Waylon stepped in close to look at what Mr. Morgenthal was working on—curious about what he’d managed to salvage after the vandalism and theft. And then stepped back again. It was the smell. Mr. Morgenthal had a harsh smell about him, which wasn’t usual. It was like he hadn’t bathed. There was also a burning smell, like a toy train transformer that’d been left on too long. But maybe that was from the project—looked like he’d done some soldering.
Waylon realized that Mr. Morgenthal was staring at him. But smiling. What was that look, like, all ironic? Had he forgotten some assignment?
“So,” Waylon began, “you got a new project going after all, there?”
“After all? It’s a satellite dish.
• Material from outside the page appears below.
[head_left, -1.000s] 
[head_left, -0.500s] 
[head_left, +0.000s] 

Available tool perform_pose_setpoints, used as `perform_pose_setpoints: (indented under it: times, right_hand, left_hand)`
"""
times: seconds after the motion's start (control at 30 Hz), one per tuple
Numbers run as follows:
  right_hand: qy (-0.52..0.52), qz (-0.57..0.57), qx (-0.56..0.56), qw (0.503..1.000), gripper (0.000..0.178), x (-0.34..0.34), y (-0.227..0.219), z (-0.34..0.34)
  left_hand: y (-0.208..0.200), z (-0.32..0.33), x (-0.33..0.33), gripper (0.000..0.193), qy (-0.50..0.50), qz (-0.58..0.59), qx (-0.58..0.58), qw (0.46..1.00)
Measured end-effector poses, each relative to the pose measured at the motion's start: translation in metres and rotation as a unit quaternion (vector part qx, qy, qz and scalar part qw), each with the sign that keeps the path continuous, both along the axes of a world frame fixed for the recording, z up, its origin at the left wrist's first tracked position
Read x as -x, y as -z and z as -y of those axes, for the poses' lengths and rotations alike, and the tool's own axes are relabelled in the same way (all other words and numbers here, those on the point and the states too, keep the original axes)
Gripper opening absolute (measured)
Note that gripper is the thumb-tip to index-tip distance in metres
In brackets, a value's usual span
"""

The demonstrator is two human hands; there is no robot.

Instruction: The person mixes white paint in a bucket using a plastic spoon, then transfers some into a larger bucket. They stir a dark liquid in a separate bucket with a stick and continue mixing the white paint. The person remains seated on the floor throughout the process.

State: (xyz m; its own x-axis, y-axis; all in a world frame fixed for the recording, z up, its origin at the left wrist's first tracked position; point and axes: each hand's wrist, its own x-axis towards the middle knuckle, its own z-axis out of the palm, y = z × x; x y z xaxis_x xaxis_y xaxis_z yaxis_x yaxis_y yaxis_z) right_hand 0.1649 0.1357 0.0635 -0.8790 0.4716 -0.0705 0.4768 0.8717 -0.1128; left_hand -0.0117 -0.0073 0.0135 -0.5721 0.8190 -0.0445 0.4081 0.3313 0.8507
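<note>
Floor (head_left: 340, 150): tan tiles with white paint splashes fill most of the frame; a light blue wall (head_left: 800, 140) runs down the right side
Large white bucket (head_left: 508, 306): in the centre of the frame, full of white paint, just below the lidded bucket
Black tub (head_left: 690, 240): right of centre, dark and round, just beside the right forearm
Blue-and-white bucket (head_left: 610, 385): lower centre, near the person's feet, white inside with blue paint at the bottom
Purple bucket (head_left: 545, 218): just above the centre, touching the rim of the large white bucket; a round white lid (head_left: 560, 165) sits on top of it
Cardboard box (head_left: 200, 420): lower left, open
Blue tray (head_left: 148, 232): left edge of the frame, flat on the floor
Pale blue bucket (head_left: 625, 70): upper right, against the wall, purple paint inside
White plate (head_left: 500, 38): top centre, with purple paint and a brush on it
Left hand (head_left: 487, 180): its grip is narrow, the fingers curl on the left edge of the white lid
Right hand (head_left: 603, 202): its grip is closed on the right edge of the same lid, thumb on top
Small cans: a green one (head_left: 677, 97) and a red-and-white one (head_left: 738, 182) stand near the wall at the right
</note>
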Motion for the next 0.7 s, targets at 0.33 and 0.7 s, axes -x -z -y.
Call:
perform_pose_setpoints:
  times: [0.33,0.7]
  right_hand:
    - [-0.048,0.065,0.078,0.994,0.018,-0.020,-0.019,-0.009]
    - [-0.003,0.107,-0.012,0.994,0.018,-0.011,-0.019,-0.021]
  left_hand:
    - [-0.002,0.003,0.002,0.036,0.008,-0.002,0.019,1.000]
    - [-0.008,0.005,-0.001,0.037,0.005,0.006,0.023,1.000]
It’s modified.”
Waylon saw that it was one of the smaller satellite dishes that people put up, but Mr. Morgenthal had changed it, had soldered a lot of little parts to it in a mesh of wires. Hella sketchy, he thought.
Mr. Morgenthal went on. “Modifying a satellite dish for greater power. There was a diagram in Popular Science.”
He said it with that smile and that stare, as if testing to see what Waylon would think of the explanation.
Waylon just nodded.
“Was there something you needed, Waylon?”
It really was like the guy was mad at him or something but had made up his mind not to say so. “No, I didn’t need anything special. Um, I guess you got some of your stuff back?”
“My stuff ?”
“That was stolen?”
“Stolen?”
“Uh, yeah? You know, the vandals and the stuff that was stolen?”
“Nothing was stolen.” Mr. Morgenthal turned back to his tools. “That was just . . . a misunderstanding. I had given permission for the materials to be used and forgot about it. I have everything I need. However, class is going to be suspended for a while.”
“Suspended? This one? Where do I go when I used to go to shop?”
“Wherever you like.”
“Yeah, well—” Waylon laughed. “—the principal might have some different ideas.”
“Oh, you’ll find that Mr. Hernandez is completely in agreement. Now if you will excuse me.”
“Sure.”
No one would care where he went? That was cool. But then again, it sucked.
Every kid he knew had picked up some sense of what you needed, to grow up healthy. How could you not get that, when they talked about it all the time in sitcoms and shows like Boston Public and TV movies and HBO specials and all that shit? “Yo, man, I got no role models, my uncle is all I got and he’s always fucking up and at home we’re all stayin up till three in the morning and shit, knamean? What? I’m sorry, I mean he’s always screwing up.”
But, whatever. No electronics class, that was one more hour a day he could use for his investigation. Maybe it was all, destiny and shit.
But still, it was fucked up.
Waylon turned and walked slowly to the door of the classroom. Looking around as he went. Almost nothing was left in the room except the workbenches. All the students’ tools were gone along with the electronics.
He looked at Mr. Morgenthal—and he got a feeling. Just a sad feeling.
He went into the hall. Yes, definitely feeling sad and not knowing why. Like somebody had died but he didn’t know who.
But then again, he did know: Mr. Morgenthal had died.